LA CNIL, BONNE FÉE DES PIRATES ?

La Commission Nationale de l’Informatique et des Libertés (CNIL) vient, par une décision du 18 octobre 2005, de donner un coup d’arrêt inattendu à la chasse aux pirates.
La Commission a, en effet, refusé à quatre sociétés de gestion collective – la SACEM (Société des auteurs, compositeurs et éditeurs de musique), la SDRM (Société pour l’administration de reproduction mécanique), la SCPP (Société civile des producteurs phonographiques) et la SPPF (Société civile des producteurs de phonogrammes en France) – la mise en oeuvre d’un dispositif de surveillance automatisée des internautes téléchargeant illégalement des fichiers musicaux.
Cette décision peut paraître doublement surprenante: d’une part dans la mesure où le législateur, par une loi du 6 janvier 1978 modifiée par la loi du 6 août 2004, a offert la possibilité de créer un tel système; d’autre part parce que le Syndicat des Editeurs de Logiciels de Loisirs (SELL) a été autorisé, par une décision de la Cnil du 20 mars 2005, à mettre en place un dispositif comprenant l’envoi de messages d’avertissement et la collecte d’adresses IP de certains internautes en vue de dresser un PV d’infraction.

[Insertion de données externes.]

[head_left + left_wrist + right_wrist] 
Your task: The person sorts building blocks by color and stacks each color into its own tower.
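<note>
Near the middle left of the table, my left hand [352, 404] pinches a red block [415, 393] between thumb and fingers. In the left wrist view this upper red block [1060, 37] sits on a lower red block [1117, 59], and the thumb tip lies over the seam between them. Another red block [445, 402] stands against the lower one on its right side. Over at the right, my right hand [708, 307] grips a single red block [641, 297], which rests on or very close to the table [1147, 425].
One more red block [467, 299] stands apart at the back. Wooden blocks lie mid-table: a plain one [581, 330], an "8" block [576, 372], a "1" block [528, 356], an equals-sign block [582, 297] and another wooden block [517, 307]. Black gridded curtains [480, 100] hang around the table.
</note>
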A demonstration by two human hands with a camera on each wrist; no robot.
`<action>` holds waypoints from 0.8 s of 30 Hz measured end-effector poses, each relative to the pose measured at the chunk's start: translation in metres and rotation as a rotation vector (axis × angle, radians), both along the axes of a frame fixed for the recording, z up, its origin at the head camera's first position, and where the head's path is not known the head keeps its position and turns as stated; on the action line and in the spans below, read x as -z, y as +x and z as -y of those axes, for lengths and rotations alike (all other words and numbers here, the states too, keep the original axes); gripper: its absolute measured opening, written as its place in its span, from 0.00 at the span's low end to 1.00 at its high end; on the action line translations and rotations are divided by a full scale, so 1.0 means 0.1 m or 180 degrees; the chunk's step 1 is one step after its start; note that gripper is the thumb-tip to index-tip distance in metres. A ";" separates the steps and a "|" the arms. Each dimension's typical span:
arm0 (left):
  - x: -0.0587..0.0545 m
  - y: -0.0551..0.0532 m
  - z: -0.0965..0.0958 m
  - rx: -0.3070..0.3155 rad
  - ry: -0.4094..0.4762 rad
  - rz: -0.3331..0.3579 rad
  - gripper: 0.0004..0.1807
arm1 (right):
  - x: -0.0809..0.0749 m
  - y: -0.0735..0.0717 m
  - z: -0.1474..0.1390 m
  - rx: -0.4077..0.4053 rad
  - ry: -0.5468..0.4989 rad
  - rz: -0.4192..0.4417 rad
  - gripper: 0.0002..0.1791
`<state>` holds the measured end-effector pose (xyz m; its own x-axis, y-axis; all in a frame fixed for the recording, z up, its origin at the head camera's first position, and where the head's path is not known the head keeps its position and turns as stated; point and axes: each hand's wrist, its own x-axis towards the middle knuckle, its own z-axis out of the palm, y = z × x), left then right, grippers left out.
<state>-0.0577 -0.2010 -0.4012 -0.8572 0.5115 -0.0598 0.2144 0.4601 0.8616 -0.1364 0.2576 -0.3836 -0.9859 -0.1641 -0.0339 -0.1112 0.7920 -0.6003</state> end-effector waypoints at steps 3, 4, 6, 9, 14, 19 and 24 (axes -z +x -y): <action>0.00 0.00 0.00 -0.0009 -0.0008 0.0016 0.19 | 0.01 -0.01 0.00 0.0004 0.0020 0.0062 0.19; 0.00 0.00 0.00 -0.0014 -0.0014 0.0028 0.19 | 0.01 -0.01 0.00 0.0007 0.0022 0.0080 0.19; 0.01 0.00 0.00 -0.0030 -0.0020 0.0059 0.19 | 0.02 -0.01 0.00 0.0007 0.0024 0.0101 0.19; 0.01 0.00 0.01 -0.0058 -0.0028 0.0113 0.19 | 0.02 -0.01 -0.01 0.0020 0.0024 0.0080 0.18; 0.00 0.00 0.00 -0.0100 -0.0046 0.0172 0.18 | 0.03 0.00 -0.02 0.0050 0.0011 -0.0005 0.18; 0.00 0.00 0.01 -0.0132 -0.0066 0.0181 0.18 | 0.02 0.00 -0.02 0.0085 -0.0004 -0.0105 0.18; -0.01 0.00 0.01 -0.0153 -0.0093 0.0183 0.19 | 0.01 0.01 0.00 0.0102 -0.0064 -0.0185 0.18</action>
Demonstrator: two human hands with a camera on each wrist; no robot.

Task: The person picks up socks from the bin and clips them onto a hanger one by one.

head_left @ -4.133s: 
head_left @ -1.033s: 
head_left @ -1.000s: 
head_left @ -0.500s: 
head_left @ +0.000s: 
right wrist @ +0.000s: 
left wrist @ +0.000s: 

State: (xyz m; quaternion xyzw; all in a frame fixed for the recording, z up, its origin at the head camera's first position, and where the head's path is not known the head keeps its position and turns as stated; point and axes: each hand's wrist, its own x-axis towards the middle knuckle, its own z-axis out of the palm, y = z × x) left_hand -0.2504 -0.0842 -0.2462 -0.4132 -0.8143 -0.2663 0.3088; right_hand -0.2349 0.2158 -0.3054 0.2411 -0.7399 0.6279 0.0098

En l’espèce, les demandes de surveillance des sociétés d’ayants droits comprenaient deux volets: l’un pédagogique, l’autre répressif.
Le premier consistait à transmettre aux fournisseurs d’accès Internet (FAI) les adresses IP des internautes repérés en train de télécharger des morceaux protégés par le droit d’auteur, les fournisseurs ayants ensuite pour tâche d’identifier l’internaute et de lui adresser un courriel d’avertissement. Mais là où le bas blesse pour la Cnil, c’est que selon elle, “l’envoi de messages pédagogiques pour le compte de tiers ne fait pas partie des cas de figure où les FAI sont autorisées à conserver les données de connexion de internautes”. Pour appuyer cette affirmation la Cnil se réfère à une décision du Conseil Constitutionnel, en date du 29 juillet 2004, selon laquelle seul le juge est autorisé à demander aux FAI de faire le lien entre une adresse IP et le nom d’un abonné.
Le second volet, répressif, n’a pas eu plus de succès auprès de la Cnil. Cette dernière a considéré comme “non proportionnée à la finalité poursuivie” la volonté des sociétés de collecter directement et conserver les adresses IP des internautes contrefacteurs, en vue d’une éventuelle poursuite en justice.
Selon la Commission, ce type de méthode représente un risque d’aboutir “à une collecte massive de données à caractère personnel”, et permettrait “ la surveillance exhaustive et continue” des réseaux peer-to-peer.
Mais le point le plus répréhensible aux yeux de la Cnil reste le critère de choix des internautes susceptibles d’être poursuivis, à savoir le nombre de fichiers mis à disposition, dont le seuil est terminé uniquement par les sociétés d’auteurs” qui “se réservent la possibilité de le réviser unilatéralement à tout moment”.
L’une des sociétés d’ayants droits, la SCPP, très surprise de la décision rendue par la Cnil, n’exclue pas un recours devant le Conseil d’Etat. La Commission prône quant à elle l’apaisement, et, par la voie de son secrétaire général Christophe Pallez, se dit prête à organiser de nouvelles réunions afin de trouver un accord.
En attendant, les plaintes contre les internautes téléchargeant de manière frauduleuse se poursuivent, et la surveillance manuelle des réseaux peer-to-peer demeure une option ouverte aux ayants droits, qui a déjà permis à la SCPP de mener plus 160 actions judiciaires.